# How to find source of hornet's nest



## Phids (Sep 24, 2020)

Over the past week I have seen what I think are hornets swarming around a spot at the edge of my lawn near an Arbor Vitae tree. I assume the are hornets, but can't be 100% sure since they are constantly moving when I (dare) get close enough to inspect them. All I can say for sure is that they fly and hover similar to hornets, and they are dark in color.

The problem is that I don't know where their hive is located to get rid of it. I only see them swarming around that spot in late morning/midday, but by the evening they are not active. I can't find a hive on the Arbor Vitae when I visually inspected it. At the foot of the tree are grass clippings that I have deposited months ago. Could the nest be under these clippings? What would be the best way to take it out?


----------



## 440mag (Jan 29, 2018)

If they're dark, any chance they are mud daubers? If so, mud daubers are NON aggressive and incredible spider-killing "machines!"

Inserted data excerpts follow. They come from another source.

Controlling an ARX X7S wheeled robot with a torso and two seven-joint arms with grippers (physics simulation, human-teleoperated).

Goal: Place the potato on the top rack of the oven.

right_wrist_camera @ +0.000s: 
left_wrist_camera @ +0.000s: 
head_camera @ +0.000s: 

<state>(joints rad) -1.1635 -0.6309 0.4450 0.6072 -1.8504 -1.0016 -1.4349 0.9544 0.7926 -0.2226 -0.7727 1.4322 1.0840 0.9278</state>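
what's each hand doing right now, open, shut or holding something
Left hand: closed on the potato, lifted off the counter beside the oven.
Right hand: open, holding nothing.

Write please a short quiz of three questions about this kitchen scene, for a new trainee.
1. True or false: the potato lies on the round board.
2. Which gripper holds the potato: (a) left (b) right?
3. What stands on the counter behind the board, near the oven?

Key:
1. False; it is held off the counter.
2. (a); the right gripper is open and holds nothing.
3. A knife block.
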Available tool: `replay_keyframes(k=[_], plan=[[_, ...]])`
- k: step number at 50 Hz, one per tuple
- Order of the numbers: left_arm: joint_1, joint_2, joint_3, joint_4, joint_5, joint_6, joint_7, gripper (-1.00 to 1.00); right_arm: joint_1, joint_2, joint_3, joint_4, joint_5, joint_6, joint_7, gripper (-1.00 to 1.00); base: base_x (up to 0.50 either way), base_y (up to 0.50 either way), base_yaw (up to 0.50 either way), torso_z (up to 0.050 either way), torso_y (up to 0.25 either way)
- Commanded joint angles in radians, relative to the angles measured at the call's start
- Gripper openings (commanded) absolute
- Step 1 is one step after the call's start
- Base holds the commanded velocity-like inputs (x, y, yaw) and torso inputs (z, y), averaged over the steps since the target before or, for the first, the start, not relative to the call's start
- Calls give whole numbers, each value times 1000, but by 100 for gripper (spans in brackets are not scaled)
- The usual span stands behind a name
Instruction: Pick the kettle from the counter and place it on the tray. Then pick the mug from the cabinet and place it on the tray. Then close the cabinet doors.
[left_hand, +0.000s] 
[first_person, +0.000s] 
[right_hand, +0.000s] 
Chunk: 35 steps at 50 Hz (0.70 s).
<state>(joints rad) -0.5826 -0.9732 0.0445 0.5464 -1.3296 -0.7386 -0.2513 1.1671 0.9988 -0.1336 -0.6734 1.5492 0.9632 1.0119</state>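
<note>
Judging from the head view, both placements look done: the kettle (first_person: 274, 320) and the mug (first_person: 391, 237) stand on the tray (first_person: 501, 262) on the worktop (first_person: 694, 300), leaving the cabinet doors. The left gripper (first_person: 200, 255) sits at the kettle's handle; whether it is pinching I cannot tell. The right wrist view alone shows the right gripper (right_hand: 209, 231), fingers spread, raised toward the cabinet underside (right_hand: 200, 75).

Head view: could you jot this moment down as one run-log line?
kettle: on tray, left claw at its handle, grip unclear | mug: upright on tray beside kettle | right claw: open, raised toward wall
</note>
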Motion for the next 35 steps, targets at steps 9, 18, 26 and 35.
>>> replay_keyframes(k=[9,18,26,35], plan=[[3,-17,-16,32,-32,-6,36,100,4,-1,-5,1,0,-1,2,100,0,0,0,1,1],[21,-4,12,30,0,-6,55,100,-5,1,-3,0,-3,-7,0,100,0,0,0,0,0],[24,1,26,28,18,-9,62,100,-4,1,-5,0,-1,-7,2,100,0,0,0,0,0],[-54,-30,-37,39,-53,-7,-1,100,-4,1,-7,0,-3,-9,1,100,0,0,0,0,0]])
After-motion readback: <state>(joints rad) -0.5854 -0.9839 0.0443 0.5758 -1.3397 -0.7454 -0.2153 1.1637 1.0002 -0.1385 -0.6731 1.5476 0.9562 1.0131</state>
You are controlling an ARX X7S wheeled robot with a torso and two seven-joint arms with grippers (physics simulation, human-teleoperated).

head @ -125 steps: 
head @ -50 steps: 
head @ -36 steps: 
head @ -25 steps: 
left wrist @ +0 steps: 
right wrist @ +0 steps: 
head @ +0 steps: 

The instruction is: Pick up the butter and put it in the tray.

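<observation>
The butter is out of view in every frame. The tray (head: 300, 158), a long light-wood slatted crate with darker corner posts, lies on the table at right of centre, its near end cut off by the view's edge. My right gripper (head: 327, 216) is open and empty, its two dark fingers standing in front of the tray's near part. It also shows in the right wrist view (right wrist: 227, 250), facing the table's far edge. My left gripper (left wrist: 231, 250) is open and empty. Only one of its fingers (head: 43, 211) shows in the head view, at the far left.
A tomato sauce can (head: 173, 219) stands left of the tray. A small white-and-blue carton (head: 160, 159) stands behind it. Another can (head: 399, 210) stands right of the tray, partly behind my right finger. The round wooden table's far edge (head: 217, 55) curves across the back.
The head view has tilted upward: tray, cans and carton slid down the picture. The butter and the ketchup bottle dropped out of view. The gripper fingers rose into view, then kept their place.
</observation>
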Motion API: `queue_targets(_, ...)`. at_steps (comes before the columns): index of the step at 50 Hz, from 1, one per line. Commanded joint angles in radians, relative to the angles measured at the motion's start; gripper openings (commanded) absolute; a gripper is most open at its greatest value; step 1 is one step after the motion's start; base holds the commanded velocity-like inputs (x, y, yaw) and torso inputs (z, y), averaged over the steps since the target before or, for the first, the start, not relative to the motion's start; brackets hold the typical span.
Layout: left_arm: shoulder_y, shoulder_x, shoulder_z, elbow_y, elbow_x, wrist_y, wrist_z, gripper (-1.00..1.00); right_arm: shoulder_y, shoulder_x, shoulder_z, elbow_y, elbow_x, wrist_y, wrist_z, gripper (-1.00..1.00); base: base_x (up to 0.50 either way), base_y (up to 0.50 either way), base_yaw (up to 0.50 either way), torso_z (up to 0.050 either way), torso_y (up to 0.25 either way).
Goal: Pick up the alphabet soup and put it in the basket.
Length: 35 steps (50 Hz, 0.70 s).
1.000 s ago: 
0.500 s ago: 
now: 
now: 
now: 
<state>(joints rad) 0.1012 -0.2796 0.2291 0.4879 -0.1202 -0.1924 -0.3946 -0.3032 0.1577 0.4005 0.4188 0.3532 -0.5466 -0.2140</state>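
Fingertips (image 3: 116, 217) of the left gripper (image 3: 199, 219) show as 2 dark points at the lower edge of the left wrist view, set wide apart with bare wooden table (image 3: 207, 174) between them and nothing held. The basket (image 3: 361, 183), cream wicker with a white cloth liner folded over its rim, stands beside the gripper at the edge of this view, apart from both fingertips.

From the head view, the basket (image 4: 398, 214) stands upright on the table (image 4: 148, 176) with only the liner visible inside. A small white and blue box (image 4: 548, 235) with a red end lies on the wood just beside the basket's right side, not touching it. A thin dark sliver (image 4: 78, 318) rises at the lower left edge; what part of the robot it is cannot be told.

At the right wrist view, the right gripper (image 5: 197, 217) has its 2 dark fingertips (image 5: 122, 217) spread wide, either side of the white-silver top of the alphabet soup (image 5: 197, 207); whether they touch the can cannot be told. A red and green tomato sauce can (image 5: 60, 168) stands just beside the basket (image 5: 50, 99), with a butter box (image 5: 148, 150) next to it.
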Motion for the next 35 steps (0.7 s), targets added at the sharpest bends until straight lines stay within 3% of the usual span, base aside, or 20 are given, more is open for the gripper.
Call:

I would definitely make sure they are not mud daubers searching the arborvitae for spiders (but, in addition to being "busy" once the sun is high in the sky, mud daubers are typically also active before sunset - ESPecially in sunny, southern exposed facing areas …)



Phids said:


> … What would be the best way to take it out?


Not 100% positive about the "best" way; however; the "most effective" way may be an active ingredient which they take back to the nest … I.e., Fipronil.

(" _In New Zealand, fipronil was used in trials to control wasps (Vespula spp.), which are a threat to indigenous biodiversity.[9] It is now being used by the Department of Conservation to attempt local eradication of wasps_" https://en.wikipedia.org/wiki/Fipronil )

The primary concern in using such active ingredients is *NOT using such active ingredients ANYwhere beneficial (honey) bees could possibly come into contact with the treated area* …

In specifically limited applications, I've recently begun using "Navigator SC" insecticide which like other products is 9.1% Fipronil: https://www.domyown.com/navigator-sc-termiticide-p-19237.html

"_This non-repellent insecticide is undetectable by the target insects. Pests that come in contact with and ingest the applied product will spread the insecticide within their nests resulting in quicker colony elimination_."

Label: https://www.domyown.com/msds/Navigator_SC_Termiticide_Insecticide_Label_2021.pdf


----------



## Phids (Sep 24, 2020)

Thanks @440mag . That is really helpful. I didn't even know about mud daubers. When I researched them, I saw they are supposed to have a thin body and construct tubular nests out of mud, usually along structures. I will have to be on the lookout for those kinds of nests nearby.

This morning I tried to take a picture of one, but it was really difficult because they're flying pretty fast. I did manage to kind of get one. The body of this one is blackish and yellow, but seems to be too thick for a mud dauber? I'll have to do more investigating.


----------



## ionicatoms (Mar 8, 2020)

https://content.ces.ncsu.edu/blue-winged-wasp

.... maybe


----------



## Phids (Sep 24, 2020)

ionicatoms said:


> https://content.ces.ncsu.edu/blue-winged-wasp
> 
> .... maybe


Fascinating. That might explain why I see them hovering in the same place each day above the edge of my lawn. In fact, the markings appear to be the same as the photos of the Blue Winged Wasp on that website.

I had a Japanese Beetle problem in my lawn in early summer, so perhaps these wasps are hunting for those kinds of grubs:

https://thelawnforum.com/viewtopic.php?p=487671#p487671


----------



## 440mag (Jan 29, 2018)

The plot thickens … !!!!


----------